[<prev] [next>] [<thread-prev] [thread-next>] [day] [month] [year] [list]
Message-ID: <20070415152643.GH8915@holomorphy.com>
Date: Sun, 15 Apr 2007 08:26:43 -0700
From: William Lee Irwin III <wli@...omorphy.com>
To: Willy Tarreau <w@....eu>
Cc: Pekka Enberg <penberg@...helsinki.fi>,
hui Bill Huey <billh@...ppy.monkey.org>,
Ingo Molnar <mingo@...e.hu>, Con Kolivas <kernel@...ivas.org>,
ck list <ck@....kolivas.org>,
Peter Williams <pwil3058@...pond.net.au>,
linux-kernel@...r.kernel.org,
Linus Torvalds <torvalds@...ux-foundation.org>,
Andrew Morton <akpm@...ux-foundation.org>,
Nick Piggin <npiggin@...e.de>, Mike Galbraith <efault@....de>,
Arjan van de Ven <arjan@...radead.org>,
Thomas Gleixner <tglx@...utronix.de>
Subject: Re: [Announce] [patch] Modular Scheduler Core and Completely Fair Scheduler [CFS]
On Sun, Apr 15, 2007 at 02:45:27PM +0200, Willy Tarreau wrote:
> Now I hope he and Bill will get over this and accept to work on improving
> this scheduler, because I really find it smarter than a dumb O(1). I even
> agree with Mike that we now have a solid basis for future work.
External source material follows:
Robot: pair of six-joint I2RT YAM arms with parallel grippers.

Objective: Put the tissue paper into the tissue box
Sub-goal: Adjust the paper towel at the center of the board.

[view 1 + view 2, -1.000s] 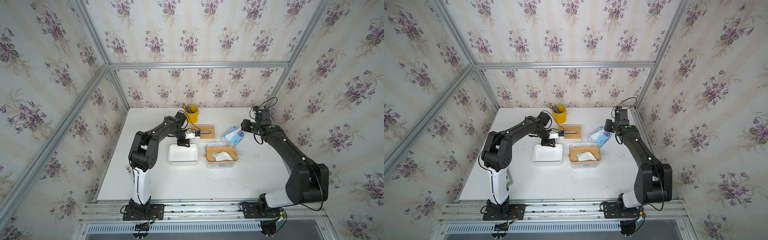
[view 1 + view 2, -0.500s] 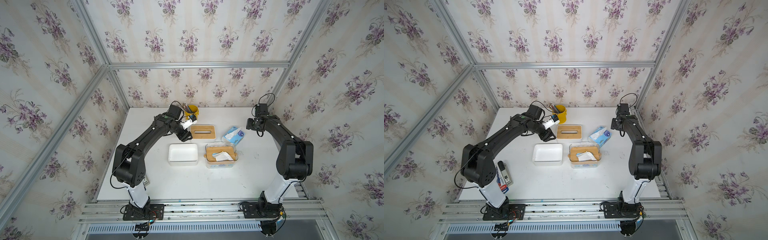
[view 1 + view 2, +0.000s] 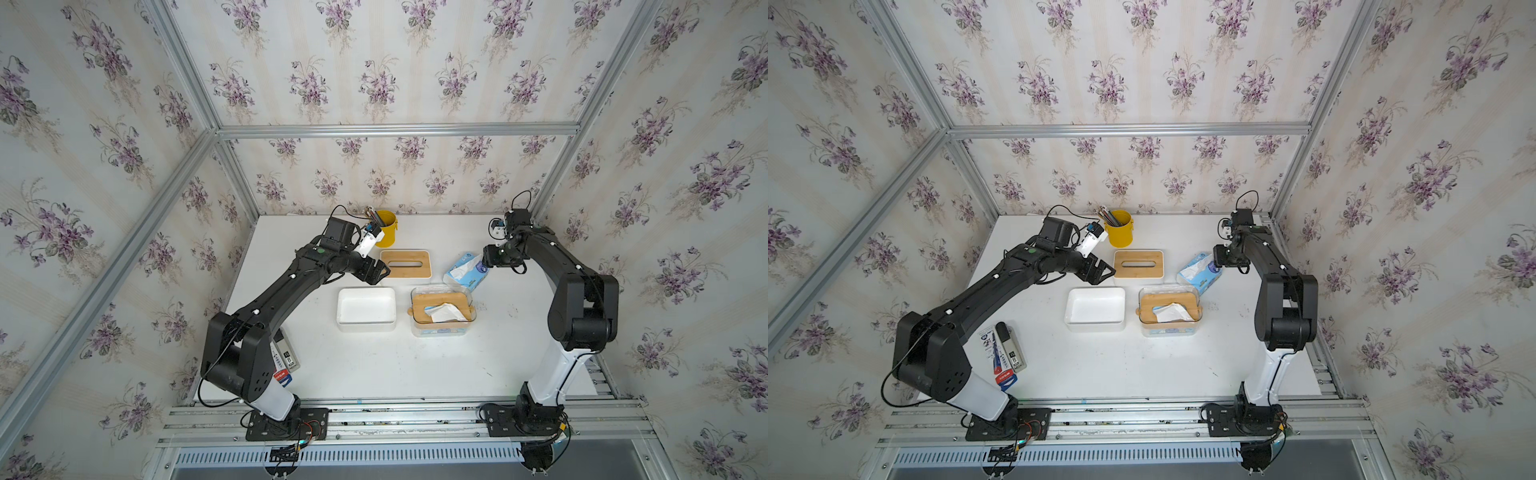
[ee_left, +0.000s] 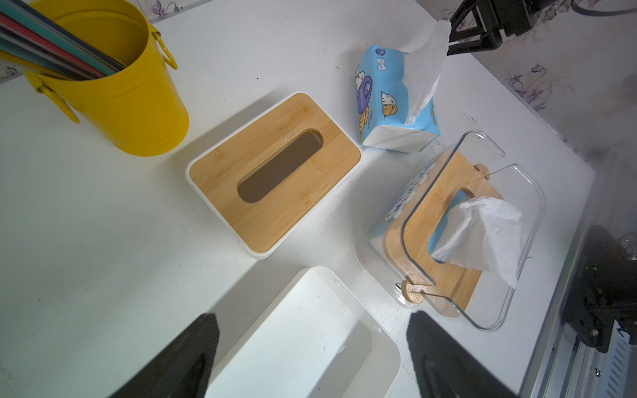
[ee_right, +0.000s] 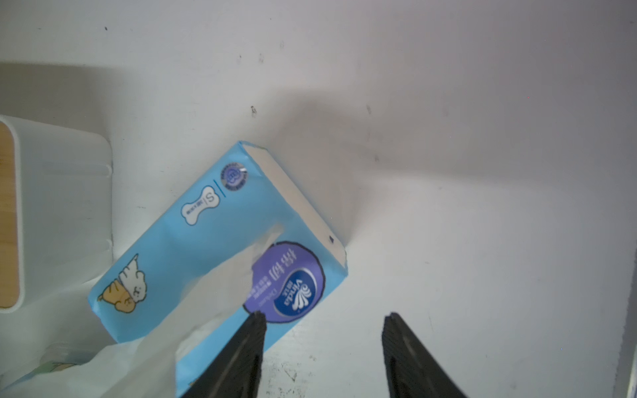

But for
> this, maybe a good starting point would be to remove the selfish printk
> at boot, revert useless changes (SCHED_NORMAL->SCHED_FAIR come to mind)
> and improve the documentation a bit so that people can work together on
> the new design, without feeling like their work will only server to
> promote X or Y.
While I appreciate people coming to my defense, or at least the good
intentions behind such, my only actual interest in pointing out
4-year-old work is getting some acknowledgment of having done something
relevant at all. Sometimes it has "I told you so" value. At other times
it's merely clarifying what went on when people refer to it since in a
number of cases the patches are no longer extant, so they can't
actually look at it to get an idea of what was or wasn't done. At other
times I'm miffed about not being credited, whether I should've been or
whether dead and buried code has an implementation of the same idea
resurfacing without the author(s) having any knowledge of my prior work.
One should note that in this case, the first work of mine this trips
over (scheduling classes) was never publicly posted as it was only a
part of the original plugsched (an alternate scheduler implementation
devised to demonstrate plugsched's flexibility with respect to
scheduling policies), and a part that was dropped by subsequent
maintainers. The second work of mine this trips over, a virtual deadline
scheduler named "vdls," was also never publicly posted. Both are from
around the same time period, which makes them approximately 4 years dead.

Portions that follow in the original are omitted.